Когда Рашель хотела войти в проход, где было вырвано звено ограждающей цепи, Джесмайн остановила ее:
– Это государственная территория. Лучше не заходить туда, а то нас могут арестовать.
– А все эти люди?
– Они же хотят, чтобы их арестовали, для гласности. Правительство не сможет провести ядерные испытания, если на полигоне собрались люди. В этом смысл манифестации.
– А зачем же мы с тобой здесь, если ты не хочешь пройти за ограждение?
– Сейчас увидишь, – загадочно улыбнулась Джесмайн.
– О, а вон знаменитости, – удивилась Рашель, узнавая знакомые по газетам лица. – Смотри, вот астроном Карл Шагал, вот доктор Бенджамен Спок, лауреат Нобелевской премии Пайнус Полинг… Кого ты высматриваешь? – Прежде чем Джесмайн успела ответить, Рашель узнала человека, который к ним направлялся, и удивленно воскликнула: – Хай! А это не доктор Коннор с медицинского факультета?
– Да, это он, – ответила Джесмайн. – Я не видела его семь лет.
– Так что же, он – причина нашей поездки?
– А вот его жена Сибил.
Коннор, уже подошедший к молодым женщинам, был явно обрадован встречей.
– Хелло, Джесмайн! – сказал он. – Как это вы здесь оказались?
– Хелло, доктор Коннор! – отозвалась Джесмайн. – Вы, наверное, знакомы с моей подругой Рашель?

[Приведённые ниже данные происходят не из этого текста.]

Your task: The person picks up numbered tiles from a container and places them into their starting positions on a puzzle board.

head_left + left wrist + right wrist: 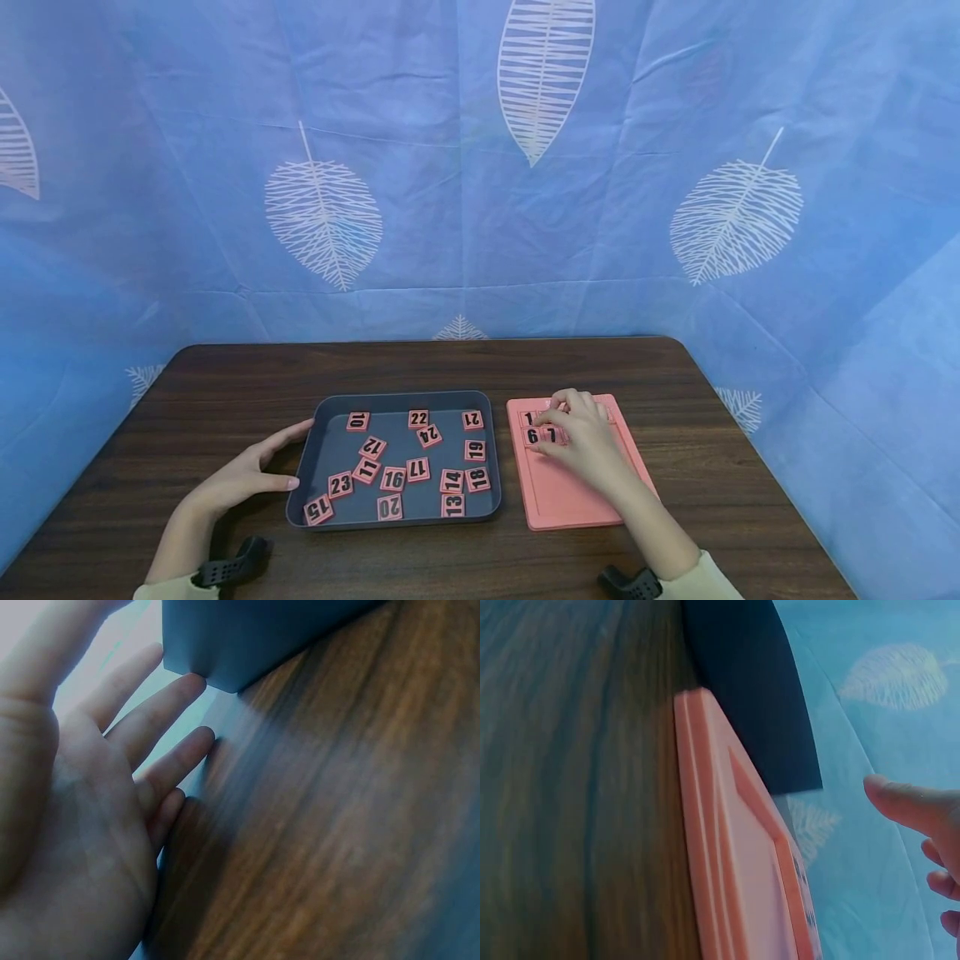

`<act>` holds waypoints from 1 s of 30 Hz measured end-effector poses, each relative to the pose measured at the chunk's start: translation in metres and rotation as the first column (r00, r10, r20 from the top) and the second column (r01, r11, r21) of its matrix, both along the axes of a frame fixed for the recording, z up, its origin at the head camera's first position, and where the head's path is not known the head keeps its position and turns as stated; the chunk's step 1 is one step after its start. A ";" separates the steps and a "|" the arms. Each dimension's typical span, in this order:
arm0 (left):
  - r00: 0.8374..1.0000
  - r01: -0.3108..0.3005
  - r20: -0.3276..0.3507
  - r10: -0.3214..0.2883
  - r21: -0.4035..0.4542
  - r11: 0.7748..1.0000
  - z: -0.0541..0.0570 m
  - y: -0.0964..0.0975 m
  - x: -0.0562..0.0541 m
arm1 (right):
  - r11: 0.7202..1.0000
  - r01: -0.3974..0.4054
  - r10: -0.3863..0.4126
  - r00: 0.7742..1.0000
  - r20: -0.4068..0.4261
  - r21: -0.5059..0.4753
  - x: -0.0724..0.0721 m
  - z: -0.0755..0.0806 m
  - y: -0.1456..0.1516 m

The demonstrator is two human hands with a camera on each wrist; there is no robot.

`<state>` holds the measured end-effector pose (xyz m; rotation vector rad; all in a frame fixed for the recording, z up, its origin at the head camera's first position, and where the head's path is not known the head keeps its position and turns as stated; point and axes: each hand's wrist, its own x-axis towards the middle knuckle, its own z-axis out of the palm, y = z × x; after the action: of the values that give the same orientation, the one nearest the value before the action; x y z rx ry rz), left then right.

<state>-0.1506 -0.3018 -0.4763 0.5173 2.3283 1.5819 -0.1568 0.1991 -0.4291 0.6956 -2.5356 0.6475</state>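
The thumb and fingers of the right hand (577,433) were bent over the far end of a flat rectangular pink board (566,500); whether they pinched anything I could not tell, since the hand itself hid what lay beneath. Just beside its fingertips, square pink tiles with bold black numerals sat in rows on the board: tile 1 (528,419) in the far row, tile 6 (532,436) and tile 7 (552,435) in the row nearer the person. The near part of the board was bare.

Left of the board, just apart from it, stood a shallow dark grey tray (337,442), holding loose numbered tiles (477,479) turned at various angles. On the tray's side away from the board, the left hand (240,479) had its fingers loosely extended and spread, thumb and fingertips at the wall.

Good work at the rows seemed to call for a light grip on a tile's edges, its numeral turned upright before lowering, then a gentle flat press that left the neighbours unnudged; a steadying left hand on the tray probably helped.

Under the board spread a dark brown wood-grain table (405,567), and beyond it hung a blue cloth printed with white leaves (420,208)
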 end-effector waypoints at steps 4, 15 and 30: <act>1.000 -0.001 -0.001 0.001 -0.009 1.000 0.000 0.000 -0.001 | 0.999 -0.045 0.045 0.999 0.030 0.014 0.002 0.003 -0.014; 1.000 -0.005 0.018 0.005 0.006 1.000 -0.002 -0.003 -0.003 | 0.983 -0.177 0.173 0.981 0.088 0.044 0.004 0.011 -0.053; 1.000 0.013 -0.010 -0.013 -0.001 1.000 0.001 -0.002 -0.003 | 0.943 -0.325 0.319 0.944 0.079 0.074 0.004 0.010 -0.097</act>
<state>-0.1532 -0.3035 -0.4753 0.5404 2.3286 1.5761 -0.1525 0.1016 -0.4189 1.1554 -2.5441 0.6794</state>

И Джесмайн вспомнила, как Рашель позвонила в кабинет Коннора в тот день, когда они едва не поцеловались. И она представила себе, как могли бы развиваться их отношения, если бы она в тот день обедала с ним в ресторане, а не осталась дома с Грегом. Потом она опомнилась, удивилась своим фантазиям и стала разглядывать Коннора.
Он очень мало изменился, даже выглядел еще привлекательнее, чем семь лет назад: массивный, загорелый; под глазами морщины, но седины в густых волосах не прибавилось, его облик по-прежнему дышал силой и энергией. Джесмайн за семь лет получила от него девять писем.

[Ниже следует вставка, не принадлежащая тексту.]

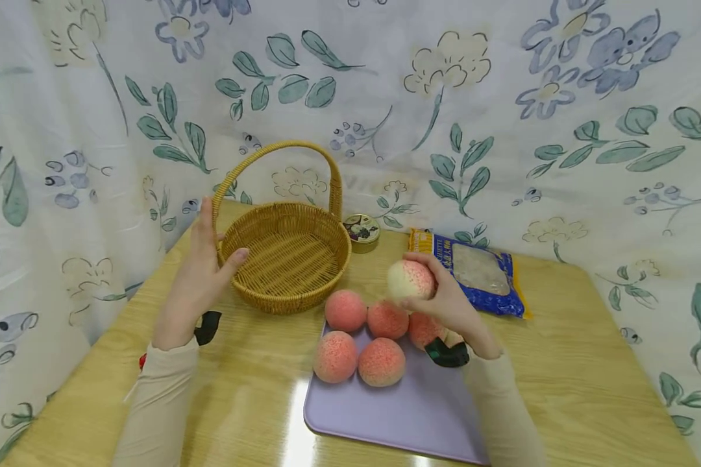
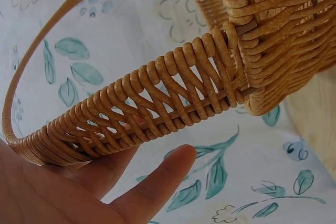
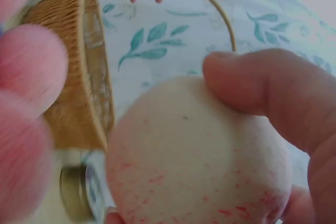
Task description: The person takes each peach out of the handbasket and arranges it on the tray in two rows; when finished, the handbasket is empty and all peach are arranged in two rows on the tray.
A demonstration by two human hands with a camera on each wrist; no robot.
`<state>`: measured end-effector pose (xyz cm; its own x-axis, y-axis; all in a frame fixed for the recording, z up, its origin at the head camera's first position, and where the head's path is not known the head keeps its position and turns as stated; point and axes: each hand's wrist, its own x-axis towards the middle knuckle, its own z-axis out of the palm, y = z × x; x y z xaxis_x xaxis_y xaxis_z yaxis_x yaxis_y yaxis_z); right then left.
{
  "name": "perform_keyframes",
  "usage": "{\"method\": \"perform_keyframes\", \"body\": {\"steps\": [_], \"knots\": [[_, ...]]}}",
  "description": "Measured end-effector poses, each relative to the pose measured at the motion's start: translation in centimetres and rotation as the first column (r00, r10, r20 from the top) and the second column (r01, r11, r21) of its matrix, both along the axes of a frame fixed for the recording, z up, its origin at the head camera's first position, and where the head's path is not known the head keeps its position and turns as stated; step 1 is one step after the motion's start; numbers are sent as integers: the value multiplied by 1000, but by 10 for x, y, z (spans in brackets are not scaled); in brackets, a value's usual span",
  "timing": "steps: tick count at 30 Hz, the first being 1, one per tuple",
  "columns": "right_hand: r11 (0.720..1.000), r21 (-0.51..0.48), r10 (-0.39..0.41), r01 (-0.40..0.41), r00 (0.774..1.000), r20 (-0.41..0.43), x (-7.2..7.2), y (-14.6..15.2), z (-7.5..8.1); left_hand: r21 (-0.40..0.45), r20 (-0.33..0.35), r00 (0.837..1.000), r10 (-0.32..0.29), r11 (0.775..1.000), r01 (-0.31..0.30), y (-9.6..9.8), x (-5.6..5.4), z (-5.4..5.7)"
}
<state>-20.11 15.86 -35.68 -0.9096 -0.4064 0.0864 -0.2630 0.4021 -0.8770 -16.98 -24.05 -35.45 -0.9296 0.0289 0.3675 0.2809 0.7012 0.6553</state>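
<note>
A pale peach with red speckles (image 1: 409, 280) is held in my right hand (image 1: 444, 292), raised over the back of the tray. Up close in the right wrist view, the thumb presses one side of this peach (image 3: 194, 150) and fingertips show beneath it. My left hand (image 1: 198, 272) is at the left side of the wicker basket (image 1: 292, 303), its fingers extended along the handle. In the left wrist view the straight fingers lie against the woven handle (image 2: 131, 108). Several pink peaches (image 1: 381, 362) sit on the lilac tray (image 1: 409, 415), partly hidden by the right hand.
Behind the basket's right side stands a small round tin (image 1: 363, 235). A blue and yellow food packet (image 1: 473, 269) lies at the back right of the wooden table (image 1: 245, 395). Floral curtain (image 1: 385, 130) hangs round the table.
</note>
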Motion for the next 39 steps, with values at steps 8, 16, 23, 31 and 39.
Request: {"method": "perform_keyframes", "body": {"steps": [8,16,23,31,39], "knots": [[980,195,-7,24,996,-87,44,36,-19,0,-14,1000,12,1000,-12,-8,2,2],[946,320,111,-46,976,-189,67,37,-28,-10,-7,1000,28,1000,-28,-12,9,-3],[881,459,215,-114,961,-173,75,26,-38,15,-31,999,19,1000,-19,-19,8,-2],[867,487,219,-107,959,-180,76,12,-41,21,-35,999,35,999,-35,-23,11,-1],[907,421,109,-7,970,-219,68,31,-23,-48,-49,993,104,993,-107,-23,17,6]]}}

– Где ваш сын, доктор Коннор? – спросила она, отступив в сторону, потому что в проход устремлялось все больше людей.
– О, мы не взяли с собой Дэвида. Сибил и я рассчитываем, что нас арестуют, – сказал он с широкой улыбкой. – Это единственный способ обеспечить паблисити важному делу. – Он огляделся и спросил: – А где же ваш муж?

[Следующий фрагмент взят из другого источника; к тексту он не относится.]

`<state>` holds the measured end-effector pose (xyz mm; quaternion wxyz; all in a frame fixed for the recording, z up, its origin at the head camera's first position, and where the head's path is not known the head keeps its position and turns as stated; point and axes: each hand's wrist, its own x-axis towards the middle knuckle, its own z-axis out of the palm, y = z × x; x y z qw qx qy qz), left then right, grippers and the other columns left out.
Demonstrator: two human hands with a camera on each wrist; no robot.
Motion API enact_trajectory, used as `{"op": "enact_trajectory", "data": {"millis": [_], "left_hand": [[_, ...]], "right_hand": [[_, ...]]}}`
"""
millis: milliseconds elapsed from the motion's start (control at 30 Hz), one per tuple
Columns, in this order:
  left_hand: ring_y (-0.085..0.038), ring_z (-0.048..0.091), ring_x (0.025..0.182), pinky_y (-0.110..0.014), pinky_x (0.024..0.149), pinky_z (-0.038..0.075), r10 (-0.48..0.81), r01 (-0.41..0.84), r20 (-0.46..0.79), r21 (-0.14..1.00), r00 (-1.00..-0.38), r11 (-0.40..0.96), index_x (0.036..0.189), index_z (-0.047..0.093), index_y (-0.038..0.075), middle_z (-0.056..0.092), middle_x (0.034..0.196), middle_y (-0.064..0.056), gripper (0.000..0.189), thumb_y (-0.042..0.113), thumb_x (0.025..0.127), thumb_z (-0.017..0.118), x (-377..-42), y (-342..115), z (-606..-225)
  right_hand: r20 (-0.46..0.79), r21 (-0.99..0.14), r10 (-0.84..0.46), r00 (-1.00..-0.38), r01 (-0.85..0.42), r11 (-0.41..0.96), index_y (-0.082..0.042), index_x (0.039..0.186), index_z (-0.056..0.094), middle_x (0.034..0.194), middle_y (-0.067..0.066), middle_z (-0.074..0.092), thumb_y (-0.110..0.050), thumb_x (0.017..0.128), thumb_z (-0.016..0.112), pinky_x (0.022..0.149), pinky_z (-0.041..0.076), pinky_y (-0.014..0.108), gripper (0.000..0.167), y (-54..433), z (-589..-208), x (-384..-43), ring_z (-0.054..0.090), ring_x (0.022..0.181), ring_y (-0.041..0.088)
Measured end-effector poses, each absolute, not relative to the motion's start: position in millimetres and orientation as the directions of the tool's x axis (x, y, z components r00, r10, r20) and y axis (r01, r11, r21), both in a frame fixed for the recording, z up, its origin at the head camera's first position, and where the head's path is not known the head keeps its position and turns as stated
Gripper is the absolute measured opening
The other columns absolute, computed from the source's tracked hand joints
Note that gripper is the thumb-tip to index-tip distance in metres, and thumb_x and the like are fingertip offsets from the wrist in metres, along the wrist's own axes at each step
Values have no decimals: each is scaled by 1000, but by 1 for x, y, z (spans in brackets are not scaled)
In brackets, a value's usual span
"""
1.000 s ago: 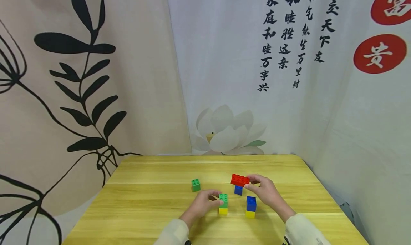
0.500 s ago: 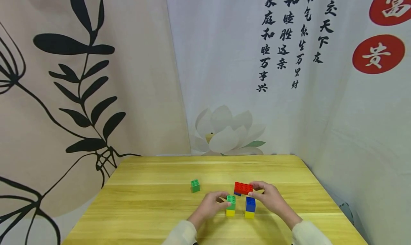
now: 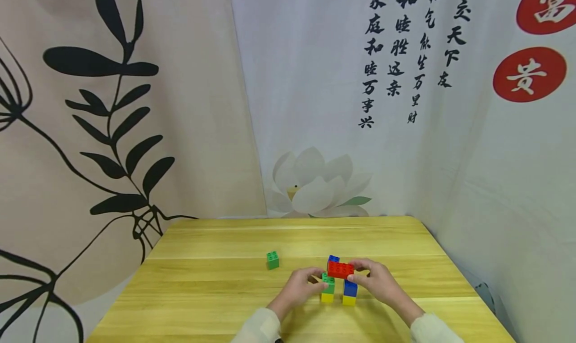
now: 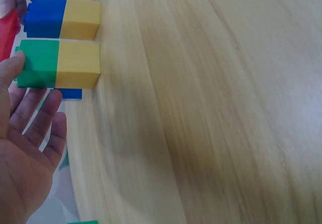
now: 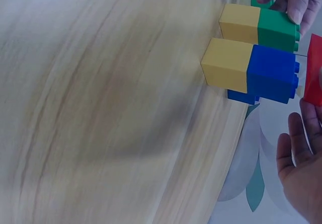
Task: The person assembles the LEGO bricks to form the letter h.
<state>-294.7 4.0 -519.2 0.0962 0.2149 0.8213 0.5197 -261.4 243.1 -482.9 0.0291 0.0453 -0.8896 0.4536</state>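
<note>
My left hand (image 3: 300,284) pinches a green toy brick (image 4: 39,63) between thumb and fingers; it sits on a yellow brick (image 4: 78,64), the pair upright on the table. With my right hand (image 3: 375,280) I hold a longer red brick (image 3: 340,269) by its right end, just above the two stacks. Directly beside the green and yellow pair stands a blue brick (image 5: 272,73) on another yellow brick (image 5: 227,64). In the right wrist view a small gap shows between the red brick and the blue brick's studs.
A second blue brick (image 3: 333,258) lies behind the stacks, partly hidden by the red one. Farther left on the wooden table (image 3: 202,283) is a loose green brick (image 3: 272,260). A printed cloth (image 3: 315,108) hangs behind the table.
My left hand has moved right with the green and yellow stack, bringing it close to the blue and yellow one. The red brick has come nearer and lower, over the stacks.
</note>
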Motion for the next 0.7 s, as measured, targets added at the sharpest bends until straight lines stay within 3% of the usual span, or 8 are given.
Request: {"op": "enact_trajectory", "data": {"millis": [333,700], "left_hand": [[-16,62,94,-37,79,54,438,206,32,911,-898,356,123,69,13,69,110,4,38,28,88,77,-295,9,-518],[-16,64,92,-36,76,55,446,224,58,917,-893,330,120,71,14,70,109,3,36,23,87,79,-295,12,-519]], "right_hand": [[126,-807,-110,-986,-167,566,-6,120,69,109,0,68,-24,87,77,84,48,39,38,244,-487,-260,60,104,24],[118,-804,-131,-984,-172,568,-7,120,69,110,0,67,-25,87,77,85,48,41,38,246,-491,-259,60,105,23]]}}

– Я недавно развелась с ним.
Деклин пристально поглядел на нее, и Джесмайн почувствовала, что в душе ее что-то по-прежнему откликается ему, что между ними сохранилось что-то от душевной близости, возникшей семь лет назад.
– Я знала, что вы здесь будете, – порывисто сказала Джесмайн. – Я прочитала ваше имя в газете. И приехала, чтобы увидеть вас и рассказать вам о себе. Я буду работать от организации Тревертонского фонда.
– О, вот сюрприз, который ты мне обещала! – заметила Рашель.
– Но это же замечательно! – обрадовался Коннор. На миг Джесмайн показалось, что он готов обнять ее. – Я и Сибил проезжали недавно через США, и я познакомился с их программами. Наверное, вы включитесь в программу вакцинации в Верхнем Египте?
– Нет, – сразу ответила она, – в Египет я не собираюсь. Я завербовалась на работу в лагерях беженцев в Ливане – там очень нужны врачи.
– Везде очень нужны, – ответил он, пристально глядя на нее. Что-то промелькнуло в его глазах – понимание, сочувствие? – Хорошо, что вы включились в эту работу, – повторил он. – У нас перебивают врачей плавучие больницы, на кораблях жизнь проходит в путешествиях, это интересно. Но хорошо, что вы теперь наша… – Он посмотрел в сторону пикапа, на который поднимался оратор. – Митинг начинается. Мы тянули соломинки, в каком порядке выступать – ясно, что выступить удастся только первому.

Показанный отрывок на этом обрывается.